TASK OBJECTIVE: Reprint all records below exactly. No images.

※

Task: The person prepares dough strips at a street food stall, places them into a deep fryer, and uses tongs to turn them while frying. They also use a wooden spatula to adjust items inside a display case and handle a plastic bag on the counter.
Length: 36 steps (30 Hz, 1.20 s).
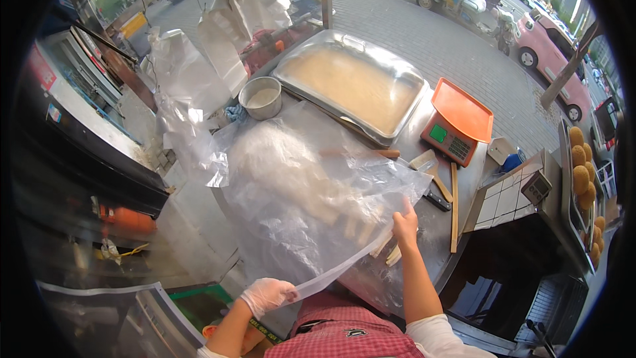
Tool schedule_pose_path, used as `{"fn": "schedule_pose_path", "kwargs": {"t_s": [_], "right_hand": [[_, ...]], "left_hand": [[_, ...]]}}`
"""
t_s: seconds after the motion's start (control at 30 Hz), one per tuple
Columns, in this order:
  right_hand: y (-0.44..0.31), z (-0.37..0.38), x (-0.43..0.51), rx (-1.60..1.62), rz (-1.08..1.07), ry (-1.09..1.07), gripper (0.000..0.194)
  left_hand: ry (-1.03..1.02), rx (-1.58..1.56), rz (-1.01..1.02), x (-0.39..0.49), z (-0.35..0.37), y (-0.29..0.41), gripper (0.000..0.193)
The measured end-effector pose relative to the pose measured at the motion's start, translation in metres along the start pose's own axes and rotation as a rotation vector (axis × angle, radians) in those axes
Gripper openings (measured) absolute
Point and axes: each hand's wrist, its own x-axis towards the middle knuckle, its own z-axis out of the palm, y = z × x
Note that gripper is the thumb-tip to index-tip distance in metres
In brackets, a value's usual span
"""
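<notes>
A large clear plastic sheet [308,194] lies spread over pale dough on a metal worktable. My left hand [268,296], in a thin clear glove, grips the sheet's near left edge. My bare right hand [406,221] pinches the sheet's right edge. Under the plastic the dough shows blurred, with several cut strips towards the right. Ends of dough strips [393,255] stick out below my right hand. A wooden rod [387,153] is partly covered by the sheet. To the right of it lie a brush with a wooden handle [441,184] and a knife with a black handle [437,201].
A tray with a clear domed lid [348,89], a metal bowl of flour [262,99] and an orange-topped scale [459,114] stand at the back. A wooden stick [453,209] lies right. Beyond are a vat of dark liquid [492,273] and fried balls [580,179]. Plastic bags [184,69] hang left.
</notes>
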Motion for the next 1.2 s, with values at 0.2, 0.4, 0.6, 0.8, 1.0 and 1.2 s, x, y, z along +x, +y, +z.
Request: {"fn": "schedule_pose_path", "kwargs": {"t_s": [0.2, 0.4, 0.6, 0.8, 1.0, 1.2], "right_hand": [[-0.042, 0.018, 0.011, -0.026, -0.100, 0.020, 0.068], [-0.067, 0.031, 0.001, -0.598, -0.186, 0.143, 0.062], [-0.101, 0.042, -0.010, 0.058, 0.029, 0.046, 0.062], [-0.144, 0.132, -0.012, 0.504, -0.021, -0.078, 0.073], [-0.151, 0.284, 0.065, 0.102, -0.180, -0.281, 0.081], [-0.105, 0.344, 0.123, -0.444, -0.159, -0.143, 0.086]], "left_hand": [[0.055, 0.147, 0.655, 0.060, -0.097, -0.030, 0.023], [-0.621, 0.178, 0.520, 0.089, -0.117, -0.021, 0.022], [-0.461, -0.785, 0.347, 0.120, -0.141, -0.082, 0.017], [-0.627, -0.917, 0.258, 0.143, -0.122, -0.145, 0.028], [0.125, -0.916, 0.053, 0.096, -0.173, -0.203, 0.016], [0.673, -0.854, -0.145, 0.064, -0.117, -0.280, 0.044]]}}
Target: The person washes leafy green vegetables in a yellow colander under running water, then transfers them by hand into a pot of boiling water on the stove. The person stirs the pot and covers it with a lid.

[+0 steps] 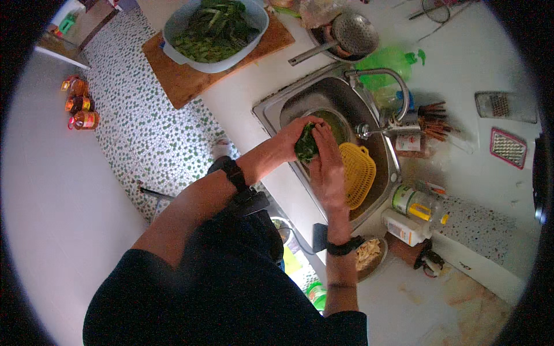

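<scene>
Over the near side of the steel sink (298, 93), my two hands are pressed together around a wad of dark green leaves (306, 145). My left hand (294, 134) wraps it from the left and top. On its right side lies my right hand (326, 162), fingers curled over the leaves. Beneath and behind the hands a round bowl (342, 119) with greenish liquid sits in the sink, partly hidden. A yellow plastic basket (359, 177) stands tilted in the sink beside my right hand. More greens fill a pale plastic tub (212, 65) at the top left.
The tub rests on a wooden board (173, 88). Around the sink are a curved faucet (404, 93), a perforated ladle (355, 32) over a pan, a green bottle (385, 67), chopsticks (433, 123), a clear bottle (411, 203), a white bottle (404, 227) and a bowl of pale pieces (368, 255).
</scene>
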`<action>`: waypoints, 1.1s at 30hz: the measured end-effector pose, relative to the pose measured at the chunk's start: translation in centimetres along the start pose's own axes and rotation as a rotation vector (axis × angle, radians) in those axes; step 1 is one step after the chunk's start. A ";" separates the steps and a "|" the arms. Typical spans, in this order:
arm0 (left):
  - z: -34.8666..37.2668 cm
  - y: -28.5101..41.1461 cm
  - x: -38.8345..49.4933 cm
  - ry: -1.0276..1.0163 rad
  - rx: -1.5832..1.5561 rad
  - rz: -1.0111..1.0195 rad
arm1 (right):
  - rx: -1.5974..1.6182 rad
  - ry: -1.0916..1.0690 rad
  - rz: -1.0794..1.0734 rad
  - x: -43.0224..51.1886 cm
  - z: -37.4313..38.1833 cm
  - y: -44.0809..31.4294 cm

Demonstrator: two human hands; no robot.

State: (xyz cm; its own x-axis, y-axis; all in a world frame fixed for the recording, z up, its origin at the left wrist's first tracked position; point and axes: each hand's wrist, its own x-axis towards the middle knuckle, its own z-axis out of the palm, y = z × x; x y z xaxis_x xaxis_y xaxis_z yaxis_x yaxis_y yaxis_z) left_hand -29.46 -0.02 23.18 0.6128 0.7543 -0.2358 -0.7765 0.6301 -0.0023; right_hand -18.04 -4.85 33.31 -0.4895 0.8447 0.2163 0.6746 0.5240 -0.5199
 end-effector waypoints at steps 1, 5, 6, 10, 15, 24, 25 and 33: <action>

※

EXERCISE RESULT:
Task: The person prepares dough strips at a street food stall, places them into a deep fryer, and uses tongs to turn them while frying. They also use a wooden spatula to adjust items inside a display case and handle a plastic bag on the counter.
Length: 36 steps (30 Hz, 1.20 s).
Tool schedule_pose_path, used as `{"fn": "schedule_pose_path", "kwargs": {"t_s": [_], "right_hand": [[_, ...]], "left_hand": [[_, ...]]}}`
"""
t_s: seconds after the motion's start (control at 30 Hz), one per tuple
Columns, in this order:
  right_hand: y (-0.44..0.31), z (-0.37..0.38), x (-0.43..0.51), rx (-1.60..1.62), rz (-1.08..1.07), ry (-1.09..1.07), gripper (0.000..0.194)
  left_hand: ry (-1.03..1.02), rx (-1.58..1.56), rz (-1.01..1.02), x (-0.39..0.49), z (-0.35..0.37), y (-0.29..0.41), gripper (0.000..0.193)
The measured end-effector pose relative to the pose measured at the motion's start, translation in metres along the start pose's own axes and rotation as a rotation vector (axis × angle, radians) in those axes
Gripper openings (measured) absolute
Point and axes: each hand's wrist, its own x-axis towards the middle knuckle, its own z-axis out of the palm, y = z × x
Note that gripper is the thumb-tip to index-tip distance in metres
In brackets, a value's usual span
"""
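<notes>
A large clear plastic sheet [308,194] lies spread over pale dough on a metal worktable. My left hand [268,296], in a thin clear glove, grips the sheet's near left edge. My bare right hand [406,221] pinches the sheet's right edge. Under the plastic the dough shows blurred, with several cut strips towards the right. Ends of dough strips [393,255] stick out below my right hand. A wooden rod [387,153] is partly covered by the sheet. To the right of it lie a brush with a wooden handle [441,184] and a knife with a black handle [437,201].
A tray with a clear domed lid [348,89], a metal bowl of flour [262,99] and an orange-topped scale [459,114] stand at the back. A wooden stick [453,209] lies right. Beyond are a vat of dark liquid [492,273] and fried balls [580,179]. Plastic bags [184,69] hang left.
</notes>
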Motion for the next 1.2 s, with values at 0.2, 0.4, 0.6, 0.8, 1.0 and 1.2 s, x, y, z along +x, +y, +z.
Request: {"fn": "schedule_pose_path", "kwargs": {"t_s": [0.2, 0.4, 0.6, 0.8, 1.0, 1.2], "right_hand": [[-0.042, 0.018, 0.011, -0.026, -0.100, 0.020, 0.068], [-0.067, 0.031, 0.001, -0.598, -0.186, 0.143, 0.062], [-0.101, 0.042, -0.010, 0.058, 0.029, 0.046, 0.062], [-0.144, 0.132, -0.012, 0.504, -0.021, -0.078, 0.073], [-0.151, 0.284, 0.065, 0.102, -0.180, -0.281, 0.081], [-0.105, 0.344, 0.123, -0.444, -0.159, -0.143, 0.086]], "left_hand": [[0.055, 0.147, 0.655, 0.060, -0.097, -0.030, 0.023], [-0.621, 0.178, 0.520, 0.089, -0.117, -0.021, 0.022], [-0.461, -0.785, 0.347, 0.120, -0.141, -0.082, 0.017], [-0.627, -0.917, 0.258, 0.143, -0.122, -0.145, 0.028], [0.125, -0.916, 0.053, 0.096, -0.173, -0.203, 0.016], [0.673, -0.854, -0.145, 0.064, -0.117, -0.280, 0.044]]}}
Target: The person washes leafy green vegetables in a yellow colander under running water, then transfers them by hand into a pot of boiling water on the stove. The person stirs the pot and covers it with a lid.

[+0 steps] 

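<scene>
Over the near side of the steel sink (298, 93), my two hands are pressed together around a wad of dark green leaves (306, 145). My left hand (294, 134) wraps it from the left and top. On its right side lies my right hand (326, 162), fingers curled over the leaves. Beneath and behind the hands a round bowl (342, 119) with greenish liquid sits in the sink, partly hidden. A yellow plastic basket (359, 177) stands tilted in the sink beside my right hand. More greens fill a pale plastic tub (212, 65) at the top left.
The tub rests on a wooden board (173, 88). Around the sink are a curved faucet (404, 93), a perforated ladle (355, 32) over a pan, a green bottle (385, 67), chopsticks (433, 123), a clear bottle (411, 203), a white bottle (404, 227) and a bowl of pale pieces (368, 255).
</scene>
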`<action>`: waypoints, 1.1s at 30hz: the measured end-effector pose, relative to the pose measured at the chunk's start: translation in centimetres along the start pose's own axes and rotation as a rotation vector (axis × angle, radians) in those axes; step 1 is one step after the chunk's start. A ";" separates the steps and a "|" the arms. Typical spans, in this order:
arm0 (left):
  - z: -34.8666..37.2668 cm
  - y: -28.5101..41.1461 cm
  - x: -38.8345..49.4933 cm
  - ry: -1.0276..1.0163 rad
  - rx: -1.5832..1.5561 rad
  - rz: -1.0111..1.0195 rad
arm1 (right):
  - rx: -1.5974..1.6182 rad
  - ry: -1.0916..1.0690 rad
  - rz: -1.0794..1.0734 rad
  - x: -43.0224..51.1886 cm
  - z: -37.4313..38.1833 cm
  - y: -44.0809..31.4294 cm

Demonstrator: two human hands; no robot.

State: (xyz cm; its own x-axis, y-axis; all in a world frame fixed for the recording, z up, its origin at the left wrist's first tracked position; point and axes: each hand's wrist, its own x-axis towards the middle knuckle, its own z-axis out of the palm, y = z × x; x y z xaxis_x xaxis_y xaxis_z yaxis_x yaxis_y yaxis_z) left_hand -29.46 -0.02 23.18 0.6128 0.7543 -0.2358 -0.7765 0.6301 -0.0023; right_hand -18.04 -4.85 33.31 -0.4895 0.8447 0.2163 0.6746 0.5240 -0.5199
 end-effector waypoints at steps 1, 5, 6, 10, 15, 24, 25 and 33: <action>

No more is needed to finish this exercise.